### Stored items from a collection
::::::::
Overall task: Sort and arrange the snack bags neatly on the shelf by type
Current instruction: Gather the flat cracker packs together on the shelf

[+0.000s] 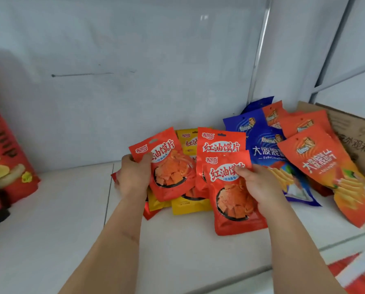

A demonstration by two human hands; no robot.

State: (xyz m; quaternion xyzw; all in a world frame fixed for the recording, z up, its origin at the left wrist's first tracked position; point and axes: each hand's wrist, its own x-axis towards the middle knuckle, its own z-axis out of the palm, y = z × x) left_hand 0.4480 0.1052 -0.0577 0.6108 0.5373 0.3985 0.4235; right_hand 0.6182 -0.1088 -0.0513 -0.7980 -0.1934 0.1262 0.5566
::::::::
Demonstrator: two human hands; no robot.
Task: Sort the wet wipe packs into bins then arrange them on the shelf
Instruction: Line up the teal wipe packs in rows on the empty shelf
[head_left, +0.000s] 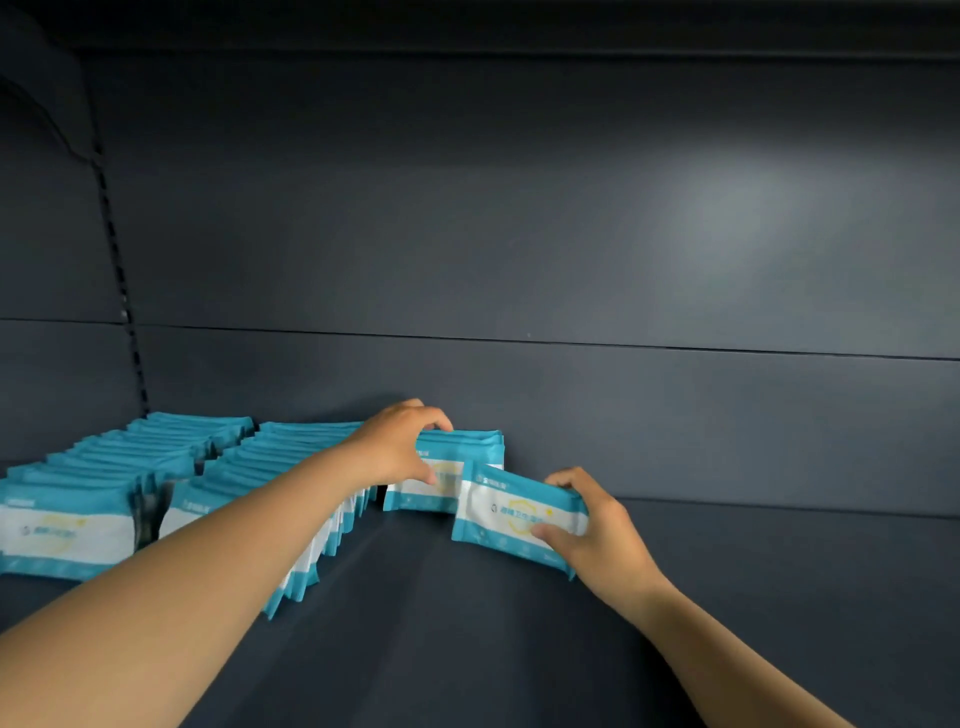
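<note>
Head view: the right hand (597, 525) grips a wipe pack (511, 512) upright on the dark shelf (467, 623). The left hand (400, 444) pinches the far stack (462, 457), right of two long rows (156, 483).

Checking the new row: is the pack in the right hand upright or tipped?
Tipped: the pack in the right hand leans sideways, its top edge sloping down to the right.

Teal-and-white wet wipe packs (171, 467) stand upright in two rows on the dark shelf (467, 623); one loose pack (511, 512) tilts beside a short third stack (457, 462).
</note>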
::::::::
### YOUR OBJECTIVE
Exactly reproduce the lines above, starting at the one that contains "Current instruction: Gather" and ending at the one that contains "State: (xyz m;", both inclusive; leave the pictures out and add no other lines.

### TASK OUTPUT
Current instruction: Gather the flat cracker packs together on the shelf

[+0.000s] 

A demonstration by two human hands; no robot.

State: (xyz m; quaternion xyzw; all in a world frame fixed for the recording, z up, its origin at the left wrist's first tracked position; point and axes: each hand's wrist, its own x-axis towards the middle knuckle, its own z-axis out of the palm, y = z × x) left_hand 0.4480 0.1052 -0.0577 0.6108 0.5373 0.3985 0.4235; right_hand 0.6182 -0.1088 -0.0513 -0.7980 -0.1934 0.1262 0.5566

This concludes the output.